Acrylic polymer (POLc2) optionally contains polymerized units of one or more acrylic monomers herein labeled monomer (MON-C). Monomer (MON-C) is any vinyl monomer, except that monomer (MON-C) is different from both of monomer (MON-A) and (MON-B). The amount of polymerized units of monomer (MON-A) in acrylic polymer (POLc2) is, by weight based on the weight of acrylic polymer (POLc2), is 50% or less; more preferably 10% or less; more preferably 2% or less. The amount of polymerized units of monomer (MON-A) in acrylic polymer (POLc2) may be zero.

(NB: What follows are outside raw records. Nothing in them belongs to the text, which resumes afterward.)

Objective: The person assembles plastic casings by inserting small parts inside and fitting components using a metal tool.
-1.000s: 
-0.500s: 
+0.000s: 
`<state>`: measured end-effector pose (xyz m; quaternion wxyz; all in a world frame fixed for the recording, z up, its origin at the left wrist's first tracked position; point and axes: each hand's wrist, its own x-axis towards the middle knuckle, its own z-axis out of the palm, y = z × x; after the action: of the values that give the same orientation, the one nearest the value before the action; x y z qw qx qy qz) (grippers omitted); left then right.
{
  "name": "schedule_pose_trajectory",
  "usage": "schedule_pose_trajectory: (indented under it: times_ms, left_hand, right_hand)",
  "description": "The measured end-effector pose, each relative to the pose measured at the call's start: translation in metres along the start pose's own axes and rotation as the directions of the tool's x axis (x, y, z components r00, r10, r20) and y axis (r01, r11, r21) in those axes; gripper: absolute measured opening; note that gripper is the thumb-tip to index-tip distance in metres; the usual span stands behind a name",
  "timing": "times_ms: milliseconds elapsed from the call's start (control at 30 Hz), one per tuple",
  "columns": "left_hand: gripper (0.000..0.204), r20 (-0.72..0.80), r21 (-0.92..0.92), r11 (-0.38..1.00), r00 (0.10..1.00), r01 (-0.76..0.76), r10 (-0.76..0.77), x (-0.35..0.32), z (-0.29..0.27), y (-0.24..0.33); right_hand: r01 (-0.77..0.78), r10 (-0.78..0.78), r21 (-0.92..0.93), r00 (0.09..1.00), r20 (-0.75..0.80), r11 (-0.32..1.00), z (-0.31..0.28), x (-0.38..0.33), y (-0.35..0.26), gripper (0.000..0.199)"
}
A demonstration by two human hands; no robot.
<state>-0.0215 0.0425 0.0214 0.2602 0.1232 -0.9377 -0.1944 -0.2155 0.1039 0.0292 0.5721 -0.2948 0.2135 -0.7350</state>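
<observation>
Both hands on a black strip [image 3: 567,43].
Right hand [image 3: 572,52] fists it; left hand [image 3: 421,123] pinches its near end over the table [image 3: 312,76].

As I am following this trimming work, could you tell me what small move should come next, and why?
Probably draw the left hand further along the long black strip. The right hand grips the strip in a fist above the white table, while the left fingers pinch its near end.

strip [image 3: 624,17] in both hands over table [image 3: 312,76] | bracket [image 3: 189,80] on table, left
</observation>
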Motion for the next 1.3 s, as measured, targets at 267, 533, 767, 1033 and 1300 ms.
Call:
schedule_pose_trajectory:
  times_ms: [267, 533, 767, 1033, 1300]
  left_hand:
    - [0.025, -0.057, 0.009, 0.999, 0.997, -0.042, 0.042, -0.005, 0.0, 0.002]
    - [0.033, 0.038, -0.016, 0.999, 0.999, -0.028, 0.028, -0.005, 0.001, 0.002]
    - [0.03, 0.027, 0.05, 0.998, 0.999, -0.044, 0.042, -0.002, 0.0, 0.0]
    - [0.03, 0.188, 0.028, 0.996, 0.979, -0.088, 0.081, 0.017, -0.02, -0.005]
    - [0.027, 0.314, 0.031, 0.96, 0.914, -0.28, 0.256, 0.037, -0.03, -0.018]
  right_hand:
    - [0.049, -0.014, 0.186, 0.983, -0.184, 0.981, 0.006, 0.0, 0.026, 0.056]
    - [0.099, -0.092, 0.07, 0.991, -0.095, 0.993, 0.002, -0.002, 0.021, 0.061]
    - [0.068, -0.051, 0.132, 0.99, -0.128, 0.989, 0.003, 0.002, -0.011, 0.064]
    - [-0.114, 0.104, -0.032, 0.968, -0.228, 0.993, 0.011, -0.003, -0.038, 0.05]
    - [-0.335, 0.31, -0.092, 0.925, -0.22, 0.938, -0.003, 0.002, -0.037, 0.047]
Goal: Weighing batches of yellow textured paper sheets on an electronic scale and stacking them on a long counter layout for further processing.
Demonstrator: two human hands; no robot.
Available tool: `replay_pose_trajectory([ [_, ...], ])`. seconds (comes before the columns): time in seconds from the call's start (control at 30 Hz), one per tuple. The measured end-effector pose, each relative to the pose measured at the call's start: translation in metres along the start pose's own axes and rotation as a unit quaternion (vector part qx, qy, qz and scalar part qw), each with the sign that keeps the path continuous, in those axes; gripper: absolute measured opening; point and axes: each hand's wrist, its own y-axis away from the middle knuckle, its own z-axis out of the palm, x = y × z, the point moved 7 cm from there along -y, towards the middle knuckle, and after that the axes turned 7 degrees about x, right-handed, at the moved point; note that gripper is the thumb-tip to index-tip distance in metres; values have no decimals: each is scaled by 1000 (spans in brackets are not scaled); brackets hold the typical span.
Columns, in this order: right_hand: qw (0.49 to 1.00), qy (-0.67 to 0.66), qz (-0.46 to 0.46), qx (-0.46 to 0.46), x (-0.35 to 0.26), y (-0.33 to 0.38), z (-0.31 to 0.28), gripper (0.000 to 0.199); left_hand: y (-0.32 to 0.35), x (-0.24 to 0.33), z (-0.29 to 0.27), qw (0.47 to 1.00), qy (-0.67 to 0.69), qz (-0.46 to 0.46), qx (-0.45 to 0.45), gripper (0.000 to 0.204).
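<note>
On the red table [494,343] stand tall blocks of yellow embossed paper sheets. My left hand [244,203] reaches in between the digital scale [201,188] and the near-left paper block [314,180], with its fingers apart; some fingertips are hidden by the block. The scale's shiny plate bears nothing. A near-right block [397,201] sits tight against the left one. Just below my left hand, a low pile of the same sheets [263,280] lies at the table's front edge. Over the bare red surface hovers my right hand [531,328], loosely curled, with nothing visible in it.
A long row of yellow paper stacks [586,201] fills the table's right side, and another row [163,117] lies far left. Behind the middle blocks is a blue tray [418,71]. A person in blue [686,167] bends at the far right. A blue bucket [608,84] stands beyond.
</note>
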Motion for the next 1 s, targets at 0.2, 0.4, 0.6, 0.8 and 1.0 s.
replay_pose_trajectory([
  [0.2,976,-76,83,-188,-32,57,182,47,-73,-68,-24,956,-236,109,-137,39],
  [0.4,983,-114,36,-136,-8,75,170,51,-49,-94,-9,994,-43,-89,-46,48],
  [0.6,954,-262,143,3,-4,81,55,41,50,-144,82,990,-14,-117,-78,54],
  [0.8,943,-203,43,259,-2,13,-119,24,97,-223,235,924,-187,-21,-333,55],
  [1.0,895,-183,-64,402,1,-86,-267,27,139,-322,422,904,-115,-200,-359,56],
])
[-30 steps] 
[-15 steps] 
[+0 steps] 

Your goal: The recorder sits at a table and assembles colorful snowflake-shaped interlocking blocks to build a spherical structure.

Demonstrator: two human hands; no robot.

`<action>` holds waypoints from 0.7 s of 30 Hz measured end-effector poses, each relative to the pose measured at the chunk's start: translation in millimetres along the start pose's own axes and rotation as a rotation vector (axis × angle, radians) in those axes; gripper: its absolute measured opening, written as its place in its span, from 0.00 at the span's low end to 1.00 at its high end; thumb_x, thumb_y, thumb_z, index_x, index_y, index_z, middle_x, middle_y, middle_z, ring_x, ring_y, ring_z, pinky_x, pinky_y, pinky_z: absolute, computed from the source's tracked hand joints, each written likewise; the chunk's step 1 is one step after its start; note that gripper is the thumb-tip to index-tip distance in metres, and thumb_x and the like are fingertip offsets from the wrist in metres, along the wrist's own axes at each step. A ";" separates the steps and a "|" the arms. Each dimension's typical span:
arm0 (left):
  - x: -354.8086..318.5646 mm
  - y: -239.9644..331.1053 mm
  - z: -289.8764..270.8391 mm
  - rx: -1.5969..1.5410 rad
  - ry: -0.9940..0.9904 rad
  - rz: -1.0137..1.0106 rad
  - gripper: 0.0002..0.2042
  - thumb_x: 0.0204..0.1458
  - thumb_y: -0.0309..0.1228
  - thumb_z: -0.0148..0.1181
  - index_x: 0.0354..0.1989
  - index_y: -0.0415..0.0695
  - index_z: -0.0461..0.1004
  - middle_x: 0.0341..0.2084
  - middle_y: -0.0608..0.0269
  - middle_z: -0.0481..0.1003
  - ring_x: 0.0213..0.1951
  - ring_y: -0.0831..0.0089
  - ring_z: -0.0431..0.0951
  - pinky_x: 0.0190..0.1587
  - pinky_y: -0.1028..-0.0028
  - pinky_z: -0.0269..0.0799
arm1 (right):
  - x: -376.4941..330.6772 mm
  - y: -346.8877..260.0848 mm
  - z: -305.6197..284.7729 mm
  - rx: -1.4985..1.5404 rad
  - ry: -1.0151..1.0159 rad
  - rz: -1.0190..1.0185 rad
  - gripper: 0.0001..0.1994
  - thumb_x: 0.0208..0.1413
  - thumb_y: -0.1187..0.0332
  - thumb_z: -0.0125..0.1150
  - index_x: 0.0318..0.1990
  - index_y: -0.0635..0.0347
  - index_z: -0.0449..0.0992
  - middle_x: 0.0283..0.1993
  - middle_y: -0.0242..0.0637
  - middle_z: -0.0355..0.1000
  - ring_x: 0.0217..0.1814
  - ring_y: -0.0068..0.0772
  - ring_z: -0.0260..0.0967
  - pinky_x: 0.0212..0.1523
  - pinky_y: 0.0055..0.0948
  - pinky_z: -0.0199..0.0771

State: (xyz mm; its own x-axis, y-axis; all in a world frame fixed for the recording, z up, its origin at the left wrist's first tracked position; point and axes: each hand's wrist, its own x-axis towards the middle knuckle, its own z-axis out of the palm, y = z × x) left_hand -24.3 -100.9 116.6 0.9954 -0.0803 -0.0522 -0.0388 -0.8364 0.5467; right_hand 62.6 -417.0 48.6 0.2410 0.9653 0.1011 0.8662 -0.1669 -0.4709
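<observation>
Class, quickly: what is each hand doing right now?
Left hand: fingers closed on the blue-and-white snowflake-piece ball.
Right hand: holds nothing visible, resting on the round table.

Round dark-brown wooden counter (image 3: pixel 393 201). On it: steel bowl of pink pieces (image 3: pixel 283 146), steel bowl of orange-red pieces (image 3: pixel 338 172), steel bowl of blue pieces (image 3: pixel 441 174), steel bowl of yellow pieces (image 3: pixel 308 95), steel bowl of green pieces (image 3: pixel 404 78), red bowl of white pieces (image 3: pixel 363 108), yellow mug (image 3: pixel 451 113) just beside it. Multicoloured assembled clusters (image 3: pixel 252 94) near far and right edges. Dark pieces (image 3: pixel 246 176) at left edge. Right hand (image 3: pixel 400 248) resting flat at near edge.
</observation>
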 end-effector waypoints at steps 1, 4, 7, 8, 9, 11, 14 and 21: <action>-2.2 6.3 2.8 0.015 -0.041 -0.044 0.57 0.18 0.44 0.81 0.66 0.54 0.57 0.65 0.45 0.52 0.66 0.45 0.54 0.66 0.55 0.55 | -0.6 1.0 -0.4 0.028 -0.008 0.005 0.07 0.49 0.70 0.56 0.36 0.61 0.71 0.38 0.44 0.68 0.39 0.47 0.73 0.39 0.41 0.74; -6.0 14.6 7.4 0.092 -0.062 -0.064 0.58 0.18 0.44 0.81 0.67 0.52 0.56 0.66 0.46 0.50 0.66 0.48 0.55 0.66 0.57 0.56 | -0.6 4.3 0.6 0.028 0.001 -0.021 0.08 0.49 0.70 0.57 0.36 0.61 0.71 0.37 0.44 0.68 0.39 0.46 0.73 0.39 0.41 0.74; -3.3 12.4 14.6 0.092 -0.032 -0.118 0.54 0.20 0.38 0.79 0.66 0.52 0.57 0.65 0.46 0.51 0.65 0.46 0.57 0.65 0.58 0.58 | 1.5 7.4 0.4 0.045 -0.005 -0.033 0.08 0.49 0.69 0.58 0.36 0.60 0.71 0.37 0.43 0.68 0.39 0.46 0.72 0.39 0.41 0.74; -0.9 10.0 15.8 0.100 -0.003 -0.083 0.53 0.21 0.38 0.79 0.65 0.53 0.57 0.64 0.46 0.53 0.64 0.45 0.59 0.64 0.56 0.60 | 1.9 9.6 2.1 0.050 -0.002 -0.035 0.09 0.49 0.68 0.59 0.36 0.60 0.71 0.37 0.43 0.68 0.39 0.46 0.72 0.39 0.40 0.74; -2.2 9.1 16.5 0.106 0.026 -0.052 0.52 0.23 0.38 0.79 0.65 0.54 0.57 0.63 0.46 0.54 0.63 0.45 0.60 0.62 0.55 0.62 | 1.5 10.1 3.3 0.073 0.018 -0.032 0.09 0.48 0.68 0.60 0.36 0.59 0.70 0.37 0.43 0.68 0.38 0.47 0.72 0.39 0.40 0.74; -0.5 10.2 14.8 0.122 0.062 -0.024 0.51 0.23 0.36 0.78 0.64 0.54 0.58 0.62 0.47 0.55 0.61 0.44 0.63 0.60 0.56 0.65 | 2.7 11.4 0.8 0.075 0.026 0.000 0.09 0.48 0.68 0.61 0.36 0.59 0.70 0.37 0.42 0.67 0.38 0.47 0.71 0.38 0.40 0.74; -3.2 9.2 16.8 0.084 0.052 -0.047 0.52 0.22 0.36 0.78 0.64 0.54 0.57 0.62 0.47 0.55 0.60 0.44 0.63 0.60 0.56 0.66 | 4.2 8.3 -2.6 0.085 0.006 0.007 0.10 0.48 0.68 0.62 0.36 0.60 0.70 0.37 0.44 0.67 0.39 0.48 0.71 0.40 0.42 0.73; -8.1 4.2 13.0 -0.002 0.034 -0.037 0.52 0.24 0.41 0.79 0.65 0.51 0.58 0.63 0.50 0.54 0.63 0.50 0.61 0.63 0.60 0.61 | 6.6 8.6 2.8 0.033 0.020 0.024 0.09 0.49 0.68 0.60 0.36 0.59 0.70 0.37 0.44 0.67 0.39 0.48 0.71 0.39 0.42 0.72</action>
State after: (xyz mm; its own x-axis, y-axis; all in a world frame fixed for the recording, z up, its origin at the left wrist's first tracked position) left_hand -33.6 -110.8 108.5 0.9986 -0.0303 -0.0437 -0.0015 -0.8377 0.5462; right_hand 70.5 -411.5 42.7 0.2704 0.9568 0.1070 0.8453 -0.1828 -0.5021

Acrylic polymer (POLc2) may be made by any method. In a preferred method, the polymerization to form acrylic polymer (POLc2) is performed in the presence of one or more chain transfer agent. Preferably, the amount of chain transfer agent, by weight based on the total weight of monomers used in the formation of acrylic polymer (POLc2), is 1% or more; more preferably 2% or more; more preferably 4% or more. Preferably, the amount of chain transfer agent, by weight based on the total weight of monomers used in the formation of acrylic polymer (POLc2), is 10% or less; more preferably 8% or less; more preferably 6% or less. Preferred chain transfer agents have one or more attached—SH group. Preferred chain transfer agents also have a linear chain of n adjacent carbon atoms, where n is 2 or more; more preferably 4 or more; more preferably 6 or more.


Preferably, the amount of acrylic polymer (POLc2) in composition (Cc), by weight based on the weight of composition (Cc), is 30% or less; more preferably 20% or less; more preferably 15% or less. Preferably, the amount of acrylic polymer (POLc2) in composition (Cc), by weight based on the weight of composition (Cc), is 0.5% or more; more preferably 1% or more; more preferably 2% or more; more preferably 5% or more; more preferably 9% or more.


Preferably, composition (Cc) has the properties of a PSA. Preferably, composition (Cc) has elastic modulus (G′) over a temperature range that includes the range of 10° C. to 40° C. of 5 kPa or higher; more preferably 10 kPa or higher; more preferably 20 kPa or higher. Preferably, composition (Cc) has elastic modulus (G′) over a temperature range that includes the range of 10° C. to 40° C. of 1,000 kPa or lower; more preferably 500 kPa or lower.


Preferably, composition (Cc) contains little or no tackifier that is not an acrylic polymer. That is, preferably, the amount of tackifier that is not an acrylic polymer in composition (Cc) is, by weight based on the dry weight of composition (Cc), less than 10%; more preferably 3% or less; more preferably 1% or less; more preferably zero.


It is useful to consider the quantity (SUMc), defined herein as the sum of the weight of polymer (POLc1) and the weight of polymer (POLc2). Preferably, the ratio of quantity (SUMc) to the total weight of composition (Cc) is 0.6:1 or higher; more preferably 0.8:1 or higher; more preferably 0.9:1 or higher.


It is useful to characterize the total thickness (TOT), which is the sum of the thickness of layer (Lb) plus the thickness of layer (Lc). Preferably, the total thickness (TOT) is 1 micrometer or more; more preferably 2 micrometer or more; more preferably 5 micrometer or more. Preferably, the total thickness (TOT) is 50 micrometer or less; more preferably 40 micrometer or less.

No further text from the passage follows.